Nothing below is to be printed except the lines between the line holding "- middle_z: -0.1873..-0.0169" and the line holding "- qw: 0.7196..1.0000", inclusive, each exactly as it appears.
---------- Supplied records
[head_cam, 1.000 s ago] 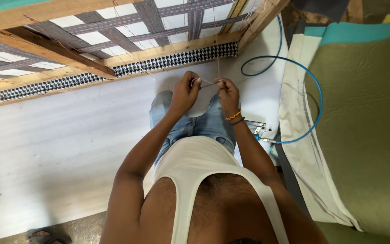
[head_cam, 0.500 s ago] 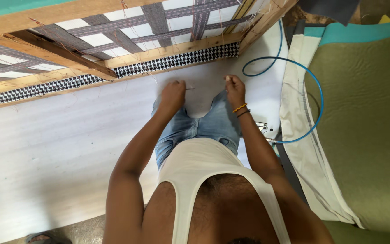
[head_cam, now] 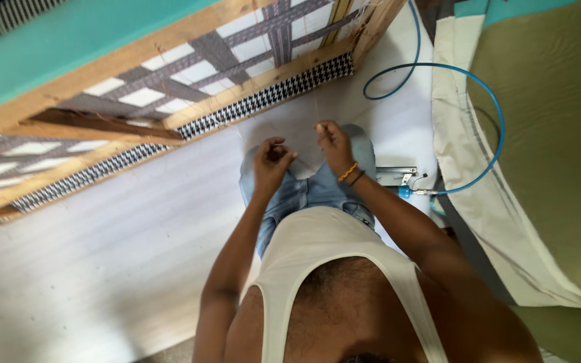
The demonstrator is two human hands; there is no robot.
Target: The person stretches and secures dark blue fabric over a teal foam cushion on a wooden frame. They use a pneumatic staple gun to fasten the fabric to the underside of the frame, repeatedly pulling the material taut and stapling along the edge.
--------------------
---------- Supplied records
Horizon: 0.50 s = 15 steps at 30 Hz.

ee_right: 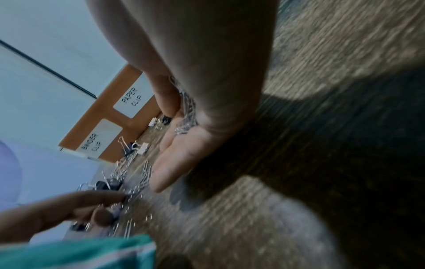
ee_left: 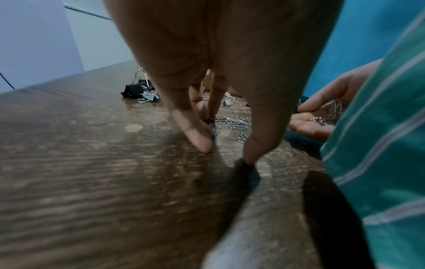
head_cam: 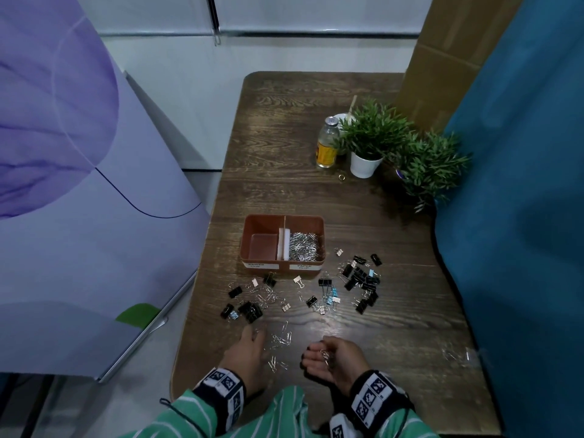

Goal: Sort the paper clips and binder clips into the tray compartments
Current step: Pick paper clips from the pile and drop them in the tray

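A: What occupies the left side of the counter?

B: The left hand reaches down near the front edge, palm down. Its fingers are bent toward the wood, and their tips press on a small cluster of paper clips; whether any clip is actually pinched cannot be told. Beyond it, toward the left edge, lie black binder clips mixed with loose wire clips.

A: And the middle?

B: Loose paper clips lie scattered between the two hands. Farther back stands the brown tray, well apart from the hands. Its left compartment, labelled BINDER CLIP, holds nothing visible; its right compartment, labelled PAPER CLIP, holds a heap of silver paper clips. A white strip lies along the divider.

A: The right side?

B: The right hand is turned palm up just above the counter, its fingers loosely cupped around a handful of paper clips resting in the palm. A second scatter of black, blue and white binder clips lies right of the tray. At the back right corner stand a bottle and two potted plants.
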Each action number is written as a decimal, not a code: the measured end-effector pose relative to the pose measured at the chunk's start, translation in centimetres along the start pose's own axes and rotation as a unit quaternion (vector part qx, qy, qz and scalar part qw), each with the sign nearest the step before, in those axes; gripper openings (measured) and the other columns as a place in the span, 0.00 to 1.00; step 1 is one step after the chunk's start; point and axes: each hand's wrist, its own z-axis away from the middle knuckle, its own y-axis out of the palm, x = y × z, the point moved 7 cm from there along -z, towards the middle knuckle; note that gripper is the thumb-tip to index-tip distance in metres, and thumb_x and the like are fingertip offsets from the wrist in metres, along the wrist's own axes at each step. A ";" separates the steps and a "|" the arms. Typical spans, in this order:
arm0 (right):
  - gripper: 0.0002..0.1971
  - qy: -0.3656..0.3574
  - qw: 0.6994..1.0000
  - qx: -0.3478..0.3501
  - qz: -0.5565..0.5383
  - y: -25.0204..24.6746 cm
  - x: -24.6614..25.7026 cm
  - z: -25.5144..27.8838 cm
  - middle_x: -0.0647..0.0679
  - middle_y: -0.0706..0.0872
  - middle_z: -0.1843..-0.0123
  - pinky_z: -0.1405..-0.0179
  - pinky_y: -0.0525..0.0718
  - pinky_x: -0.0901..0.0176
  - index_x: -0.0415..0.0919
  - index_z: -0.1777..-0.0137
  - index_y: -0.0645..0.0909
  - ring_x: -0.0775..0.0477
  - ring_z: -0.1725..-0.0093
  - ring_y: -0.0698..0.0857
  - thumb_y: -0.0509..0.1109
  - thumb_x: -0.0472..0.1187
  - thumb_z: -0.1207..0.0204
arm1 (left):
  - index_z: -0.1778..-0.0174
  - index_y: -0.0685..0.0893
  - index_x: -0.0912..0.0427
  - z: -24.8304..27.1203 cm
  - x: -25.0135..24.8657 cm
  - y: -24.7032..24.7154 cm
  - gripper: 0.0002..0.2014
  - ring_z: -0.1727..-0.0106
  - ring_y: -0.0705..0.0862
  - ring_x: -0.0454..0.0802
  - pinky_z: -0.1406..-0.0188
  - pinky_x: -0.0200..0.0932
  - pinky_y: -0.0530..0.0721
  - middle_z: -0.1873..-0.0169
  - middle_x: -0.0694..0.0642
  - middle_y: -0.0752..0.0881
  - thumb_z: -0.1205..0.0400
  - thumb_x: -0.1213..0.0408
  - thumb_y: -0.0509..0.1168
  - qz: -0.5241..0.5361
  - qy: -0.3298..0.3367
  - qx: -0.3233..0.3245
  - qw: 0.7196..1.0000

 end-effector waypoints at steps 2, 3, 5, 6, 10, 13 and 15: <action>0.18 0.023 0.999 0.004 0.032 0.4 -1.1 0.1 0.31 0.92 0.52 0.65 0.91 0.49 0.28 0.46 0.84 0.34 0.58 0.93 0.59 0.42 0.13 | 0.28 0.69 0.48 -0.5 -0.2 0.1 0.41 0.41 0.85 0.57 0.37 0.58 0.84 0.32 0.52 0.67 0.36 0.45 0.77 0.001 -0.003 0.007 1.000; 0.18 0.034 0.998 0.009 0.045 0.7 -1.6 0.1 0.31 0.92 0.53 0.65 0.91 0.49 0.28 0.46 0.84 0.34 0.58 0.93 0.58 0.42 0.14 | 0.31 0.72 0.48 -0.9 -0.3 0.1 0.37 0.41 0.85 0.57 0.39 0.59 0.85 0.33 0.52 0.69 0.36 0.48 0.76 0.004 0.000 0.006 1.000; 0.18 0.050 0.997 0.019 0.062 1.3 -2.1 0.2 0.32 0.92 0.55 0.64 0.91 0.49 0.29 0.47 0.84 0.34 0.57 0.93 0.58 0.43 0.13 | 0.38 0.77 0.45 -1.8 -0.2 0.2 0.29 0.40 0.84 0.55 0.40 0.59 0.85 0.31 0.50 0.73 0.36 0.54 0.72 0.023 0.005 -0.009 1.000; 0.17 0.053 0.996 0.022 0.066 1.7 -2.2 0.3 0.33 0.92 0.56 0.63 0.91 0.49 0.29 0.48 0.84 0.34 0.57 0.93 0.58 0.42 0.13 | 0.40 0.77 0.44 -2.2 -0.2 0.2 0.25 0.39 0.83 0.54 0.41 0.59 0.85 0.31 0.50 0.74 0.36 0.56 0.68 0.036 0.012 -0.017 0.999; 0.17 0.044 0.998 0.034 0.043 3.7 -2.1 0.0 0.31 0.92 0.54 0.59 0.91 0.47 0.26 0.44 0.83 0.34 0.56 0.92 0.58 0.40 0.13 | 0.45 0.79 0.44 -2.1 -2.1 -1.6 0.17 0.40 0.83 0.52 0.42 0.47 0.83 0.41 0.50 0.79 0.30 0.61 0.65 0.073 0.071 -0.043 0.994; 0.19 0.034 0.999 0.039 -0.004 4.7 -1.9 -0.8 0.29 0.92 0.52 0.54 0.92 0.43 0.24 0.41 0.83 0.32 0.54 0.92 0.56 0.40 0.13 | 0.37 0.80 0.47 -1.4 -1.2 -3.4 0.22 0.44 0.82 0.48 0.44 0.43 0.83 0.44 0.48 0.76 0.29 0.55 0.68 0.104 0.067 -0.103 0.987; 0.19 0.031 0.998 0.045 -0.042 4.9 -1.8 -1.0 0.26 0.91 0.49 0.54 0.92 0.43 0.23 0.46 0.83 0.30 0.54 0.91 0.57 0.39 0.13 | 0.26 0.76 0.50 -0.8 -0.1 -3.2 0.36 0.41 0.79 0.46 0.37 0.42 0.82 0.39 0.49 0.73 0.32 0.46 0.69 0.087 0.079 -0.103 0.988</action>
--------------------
Answer box —
  - middle_z: -0.1873..-0.0169
  - middle_x: -0.0694..0.0642
  - middle_y: -0.0752..0.0881
  - thumb_z: -0.1205..0.0400
  - thumb_x: -0.1213..0.0408
  - thumb_y: -0.0509..0.1168
  - qz: -0.5241..0.5361
  - qy: -0.3298..0.3367
  - qx: -0.3233..0.3245
  - qw: 0.7196..1.0000

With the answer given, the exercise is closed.